BEGIN PROVIDED DATA
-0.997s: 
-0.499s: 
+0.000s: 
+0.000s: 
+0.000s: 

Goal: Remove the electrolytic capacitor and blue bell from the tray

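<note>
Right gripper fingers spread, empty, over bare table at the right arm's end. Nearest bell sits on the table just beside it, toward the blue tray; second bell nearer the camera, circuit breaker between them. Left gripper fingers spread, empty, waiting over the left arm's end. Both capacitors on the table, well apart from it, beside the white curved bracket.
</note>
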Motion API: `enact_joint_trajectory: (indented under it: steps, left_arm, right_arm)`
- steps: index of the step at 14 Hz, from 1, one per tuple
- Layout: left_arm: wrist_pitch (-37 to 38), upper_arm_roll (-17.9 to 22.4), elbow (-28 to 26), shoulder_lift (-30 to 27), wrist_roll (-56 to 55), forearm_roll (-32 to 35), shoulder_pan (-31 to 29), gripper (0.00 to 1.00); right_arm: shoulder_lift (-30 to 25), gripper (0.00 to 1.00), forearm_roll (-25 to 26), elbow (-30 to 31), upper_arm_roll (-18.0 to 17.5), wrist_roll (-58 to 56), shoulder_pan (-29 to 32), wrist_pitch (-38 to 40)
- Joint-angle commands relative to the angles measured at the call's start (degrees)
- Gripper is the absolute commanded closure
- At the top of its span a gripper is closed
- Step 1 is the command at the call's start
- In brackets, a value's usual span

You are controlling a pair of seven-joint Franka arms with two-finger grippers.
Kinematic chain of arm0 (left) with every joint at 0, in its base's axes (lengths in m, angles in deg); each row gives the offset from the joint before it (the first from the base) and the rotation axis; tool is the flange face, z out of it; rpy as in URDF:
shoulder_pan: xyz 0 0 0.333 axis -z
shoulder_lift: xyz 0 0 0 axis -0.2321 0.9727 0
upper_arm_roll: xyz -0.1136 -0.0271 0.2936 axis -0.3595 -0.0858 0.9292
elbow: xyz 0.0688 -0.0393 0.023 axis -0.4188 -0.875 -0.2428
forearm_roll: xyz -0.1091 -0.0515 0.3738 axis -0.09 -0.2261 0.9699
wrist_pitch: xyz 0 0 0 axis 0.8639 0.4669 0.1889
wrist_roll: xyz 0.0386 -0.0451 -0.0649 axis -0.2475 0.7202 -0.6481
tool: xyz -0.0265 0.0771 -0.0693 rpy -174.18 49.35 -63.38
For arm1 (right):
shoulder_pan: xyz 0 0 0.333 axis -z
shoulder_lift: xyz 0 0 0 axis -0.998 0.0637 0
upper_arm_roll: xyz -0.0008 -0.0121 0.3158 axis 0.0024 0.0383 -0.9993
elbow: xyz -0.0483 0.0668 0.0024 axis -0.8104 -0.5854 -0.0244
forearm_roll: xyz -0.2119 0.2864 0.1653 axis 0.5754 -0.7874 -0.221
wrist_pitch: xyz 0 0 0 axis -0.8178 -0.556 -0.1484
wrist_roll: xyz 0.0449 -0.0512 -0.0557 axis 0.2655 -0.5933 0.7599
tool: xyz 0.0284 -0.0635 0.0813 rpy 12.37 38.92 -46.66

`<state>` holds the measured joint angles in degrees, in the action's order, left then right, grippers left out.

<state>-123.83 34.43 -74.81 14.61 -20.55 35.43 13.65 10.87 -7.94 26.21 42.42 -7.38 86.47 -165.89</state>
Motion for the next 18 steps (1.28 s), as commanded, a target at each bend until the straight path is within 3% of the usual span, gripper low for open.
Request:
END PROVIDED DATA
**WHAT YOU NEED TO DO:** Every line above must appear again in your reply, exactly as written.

**RESULT OF THE EXERCISE:**
-0.997s: 
-0.499s: 
+0.000s: 
+0.000s: 
+0.000s: 

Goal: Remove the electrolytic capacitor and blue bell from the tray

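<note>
Right gripper fingers spread, empty, over bare table at the right arm's end. Nearest bell sits on the table just beside it, toward the blue tray; second bell nearer the camera, circuit breaker between them. Left gripper fingers spread, empty, waiting over the left arm's end. Both capacitors on the table, well apart from it, beside the white curved bracket.
</note>
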Motion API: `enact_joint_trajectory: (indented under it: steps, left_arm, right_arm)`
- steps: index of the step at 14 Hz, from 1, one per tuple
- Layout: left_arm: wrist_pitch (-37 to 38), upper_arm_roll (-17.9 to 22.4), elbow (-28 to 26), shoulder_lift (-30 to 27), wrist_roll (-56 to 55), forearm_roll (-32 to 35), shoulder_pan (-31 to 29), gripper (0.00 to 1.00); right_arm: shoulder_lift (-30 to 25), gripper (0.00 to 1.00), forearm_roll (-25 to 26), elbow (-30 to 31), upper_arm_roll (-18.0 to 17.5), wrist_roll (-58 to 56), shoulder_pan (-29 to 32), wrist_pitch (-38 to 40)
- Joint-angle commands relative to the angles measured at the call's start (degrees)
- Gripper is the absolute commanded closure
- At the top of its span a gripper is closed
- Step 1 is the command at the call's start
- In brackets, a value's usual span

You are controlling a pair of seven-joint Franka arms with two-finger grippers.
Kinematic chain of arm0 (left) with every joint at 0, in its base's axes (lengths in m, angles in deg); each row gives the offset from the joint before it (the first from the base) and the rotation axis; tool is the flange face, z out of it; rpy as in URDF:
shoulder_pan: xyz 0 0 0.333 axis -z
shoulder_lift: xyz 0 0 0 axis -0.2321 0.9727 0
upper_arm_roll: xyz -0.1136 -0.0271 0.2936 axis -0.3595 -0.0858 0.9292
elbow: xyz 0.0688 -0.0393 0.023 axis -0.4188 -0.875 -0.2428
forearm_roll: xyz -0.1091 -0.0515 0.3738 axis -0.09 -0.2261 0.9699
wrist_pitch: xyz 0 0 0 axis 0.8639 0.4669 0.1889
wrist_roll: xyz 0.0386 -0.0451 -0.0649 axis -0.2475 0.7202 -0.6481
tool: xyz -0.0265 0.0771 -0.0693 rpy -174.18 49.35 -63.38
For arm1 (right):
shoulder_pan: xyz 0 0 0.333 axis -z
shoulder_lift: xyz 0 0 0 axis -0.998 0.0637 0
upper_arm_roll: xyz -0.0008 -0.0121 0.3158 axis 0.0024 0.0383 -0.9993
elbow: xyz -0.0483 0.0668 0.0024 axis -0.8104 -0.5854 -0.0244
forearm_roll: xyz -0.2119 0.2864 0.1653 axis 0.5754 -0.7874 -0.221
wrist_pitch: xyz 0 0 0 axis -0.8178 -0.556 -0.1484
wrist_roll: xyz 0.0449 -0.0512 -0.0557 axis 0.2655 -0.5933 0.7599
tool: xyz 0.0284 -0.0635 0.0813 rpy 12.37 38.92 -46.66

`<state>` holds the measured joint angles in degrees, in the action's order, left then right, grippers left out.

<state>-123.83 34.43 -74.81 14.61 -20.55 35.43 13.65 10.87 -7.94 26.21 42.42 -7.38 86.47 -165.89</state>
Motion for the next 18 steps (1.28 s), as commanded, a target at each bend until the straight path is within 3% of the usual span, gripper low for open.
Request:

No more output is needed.